| ABOUT THIS TASK |
All of the data below is to be copied exactly.

*** Opening of THE DATA ***

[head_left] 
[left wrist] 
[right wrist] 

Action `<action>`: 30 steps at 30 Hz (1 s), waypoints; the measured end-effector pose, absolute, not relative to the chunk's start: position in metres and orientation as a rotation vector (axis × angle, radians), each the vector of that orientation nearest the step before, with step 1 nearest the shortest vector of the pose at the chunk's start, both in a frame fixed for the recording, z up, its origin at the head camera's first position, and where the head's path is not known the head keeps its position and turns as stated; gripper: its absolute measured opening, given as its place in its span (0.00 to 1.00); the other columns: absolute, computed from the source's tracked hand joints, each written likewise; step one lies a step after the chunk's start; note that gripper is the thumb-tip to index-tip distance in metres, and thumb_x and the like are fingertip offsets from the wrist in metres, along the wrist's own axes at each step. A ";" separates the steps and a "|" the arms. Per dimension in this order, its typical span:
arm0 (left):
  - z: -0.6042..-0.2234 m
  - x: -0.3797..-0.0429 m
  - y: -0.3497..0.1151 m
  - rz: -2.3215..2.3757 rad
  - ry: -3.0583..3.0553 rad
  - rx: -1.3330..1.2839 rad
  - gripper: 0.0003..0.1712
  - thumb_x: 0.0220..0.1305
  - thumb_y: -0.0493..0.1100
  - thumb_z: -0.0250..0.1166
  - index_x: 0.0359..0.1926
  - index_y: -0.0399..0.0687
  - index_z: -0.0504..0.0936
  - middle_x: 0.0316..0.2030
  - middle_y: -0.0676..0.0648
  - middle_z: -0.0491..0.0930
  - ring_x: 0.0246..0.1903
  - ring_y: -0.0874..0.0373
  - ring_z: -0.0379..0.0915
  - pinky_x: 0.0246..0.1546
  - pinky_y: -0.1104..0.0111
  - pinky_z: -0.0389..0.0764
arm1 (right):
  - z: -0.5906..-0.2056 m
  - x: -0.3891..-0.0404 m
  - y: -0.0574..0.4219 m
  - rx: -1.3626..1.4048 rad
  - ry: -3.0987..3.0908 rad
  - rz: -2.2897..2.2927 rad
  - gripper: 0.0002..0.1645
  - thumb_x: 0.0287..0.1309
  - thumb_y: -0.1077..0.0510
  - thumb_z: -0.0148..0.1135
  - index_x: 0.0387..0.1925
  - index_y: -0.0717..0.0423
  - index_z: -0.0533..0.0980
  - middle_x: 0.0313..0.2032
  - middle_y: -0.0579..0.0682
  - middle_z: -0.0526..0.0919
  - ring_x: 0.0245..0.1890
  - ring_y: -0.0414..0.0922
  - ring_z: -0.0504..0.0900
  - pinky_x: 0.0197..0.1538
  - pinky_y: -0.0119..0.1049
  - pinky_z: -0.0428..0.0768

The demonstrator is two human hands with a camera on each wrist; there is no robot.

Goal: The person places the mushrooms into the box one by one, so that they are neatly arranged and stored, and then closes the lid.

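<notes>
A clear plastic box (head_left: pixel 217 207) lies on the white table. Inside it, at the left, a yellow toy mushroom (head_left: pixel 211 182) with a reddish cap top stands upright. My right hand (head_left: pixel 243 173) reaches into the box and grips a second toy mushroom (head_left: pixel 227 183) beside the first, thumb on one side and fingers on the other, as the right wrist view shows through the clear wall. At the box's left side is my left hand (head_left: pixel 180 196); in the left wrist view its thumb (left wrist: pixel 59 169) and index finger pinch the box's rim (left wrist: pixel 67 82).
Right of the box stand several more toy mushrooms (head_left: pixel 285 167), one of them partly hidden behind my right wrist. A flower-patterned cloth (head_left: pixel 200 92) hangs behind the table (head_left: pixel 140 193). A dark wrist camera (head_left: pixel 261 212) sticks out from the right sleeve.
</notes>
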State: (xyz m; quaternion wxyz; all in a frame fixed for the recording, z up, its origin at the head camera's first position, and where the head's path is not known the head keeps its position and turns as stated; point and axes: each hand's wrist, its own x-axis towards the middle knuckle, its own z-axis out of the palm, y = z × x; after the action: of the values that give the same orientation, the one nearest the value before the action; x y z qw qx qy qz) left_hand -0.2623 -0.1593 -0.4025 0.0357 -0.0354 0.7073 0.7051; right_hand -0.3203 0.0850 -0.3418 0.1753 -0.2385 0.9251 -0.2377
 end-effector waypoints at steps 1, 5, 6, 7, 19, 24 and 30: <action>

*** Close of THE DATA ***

| RESPONSE TO THIS TASK |
[head_left] 
[left wrist] 
[right wrist] 

Action `<action>`: 30 steps at 30 Hz (1 s), waypoints; the measured end-effector pose, absolute, not relative to the chunk's start: position in metres and orientation as a rotation vector (axis × angle, radians), each the vector of that orientation nearest the step before, with step 1 nearest the shortest vector of the pose at the chunk's start, both in a frame fixed for the recording, z up, its origin at the head camera's first position, and where the head's path is not known the head keeps its position and turns as stated; gripper: its absolute measured opening, given as its place in its span (0.00 to 1.00); the other columns: absolute, computed from the source's tracked hand joints, each written likewise; step one lies a step after the chunk's start; note that gripper is the thumb-tip to index-tip distance in metres, and thumb_x and the like are fingertip offsets from the wrist in metres, along the wrist's own axes at each step. A ";" separates the steps and a "|" the arms. Per dimension in this order, its typical span:
arm0 (left):
  - z: -0.6042..-0.2234 m
  - x: -0.3797..-0.0429 m
  - y: -0.3497..0.1151 m
  - rz: -2.3215..2.3757 rad
  - ry: -3.0583..3.0553 rad
  - rx: -1.3330..1.2839 rad
  - gripper: 0.0003..0.1712
  - thumb_x: 0.0220..0.1305
  - thumb_y: -0.0493..0.1100
  - thumb_z: -0.0250..0.1166
  - index_x: 0.0359..0.1926
  - index_y: -0.0399..0.0687
  - index_z: -0.0504..0.0936
  - middle_x: 0.0316..0.2030
  - middle_y: -0.0676..0.0648
  - middle_z: -0.0491..0.0930
  - ring_x: 0.0246..0.1903
  - ring_y: -0.0874..0.0373
  - ring_z: -0.0379..0.0915
  - pinky_x: 0.0246..0.1546
  - pinky_y: -0.1104..0.0111
  - pinky_z: -0.0389..0.0764
arm1 (right):
  - z: -0.5906..-0.2056 m
  - x: -0.3891..-0.0404 m
  - y: -0.0574..0.4219 m
  - rx: -1.3626..1.4048 rad
  - ry: -3.0987..3.0908 rad
  - rz: -2.2897..2.2927 rad
  - gripper: 0.0002..0.1645
  - thumb_x: 0.0287..0.1309
  - thumb_y: -0.1077..0.0510
  - thumb_z: -0.0148..0.1135
  - index_x: 0.0387..0.1925
  - index_y: -0.0717..0.0423
  - index_z: -0.0533..0.0980
  - middle_x: 0.0313..0.2032
  - middle_y: -0.0579..0.0682
  - middle_z: -0.0526..0.0919
  - ring_x: 0.0245..0.1890
  - ring_y: -0.0414..0.0922
  - ring_z: -0.0504..0.0900
  - pinky_x: 0.0197..0.1538
  - pinky_y: -0.0119..0.1049
  - pinky_z: -0.0428..0.0768

The demonstrator is two human hands with a camera on each wrist; there is no robot.

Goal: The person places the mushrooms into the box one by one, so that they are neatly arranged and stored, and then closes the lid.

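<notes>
A clear plastic box (head_left: pixel 217 207) lies on the white table. Inside it, at the left, a yellow toy mushroom (head_left: pixel 211 182) with a reddish cap top stands upright. My right hand (head_left: pixel 243 173) reaches into the box and grips a second toy mushroom (head_left: pixel 227 183) beside the first, thumb on one side and fingers on the other, as the right wrist view shows through the clear wall. At the box's left side is my left hand (head_left: pixel 180 196); in the left wrist view its thumb (left wrist: pixel 59 169) and index finger pinch the box's rim (left wrist: pixel 67 82).
Right of the box stand several more toy mushrooms (head_left: pixel 285 167), one of them partly hidden behind my right wrist. A flower-patterned cloth (head_left: pixel 200 92) hangs behind the table (head_left: pixel 140 193). A dark wrist camera (head_left: pixel 261 212) sticks out from the right sleeve.
</notes>
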State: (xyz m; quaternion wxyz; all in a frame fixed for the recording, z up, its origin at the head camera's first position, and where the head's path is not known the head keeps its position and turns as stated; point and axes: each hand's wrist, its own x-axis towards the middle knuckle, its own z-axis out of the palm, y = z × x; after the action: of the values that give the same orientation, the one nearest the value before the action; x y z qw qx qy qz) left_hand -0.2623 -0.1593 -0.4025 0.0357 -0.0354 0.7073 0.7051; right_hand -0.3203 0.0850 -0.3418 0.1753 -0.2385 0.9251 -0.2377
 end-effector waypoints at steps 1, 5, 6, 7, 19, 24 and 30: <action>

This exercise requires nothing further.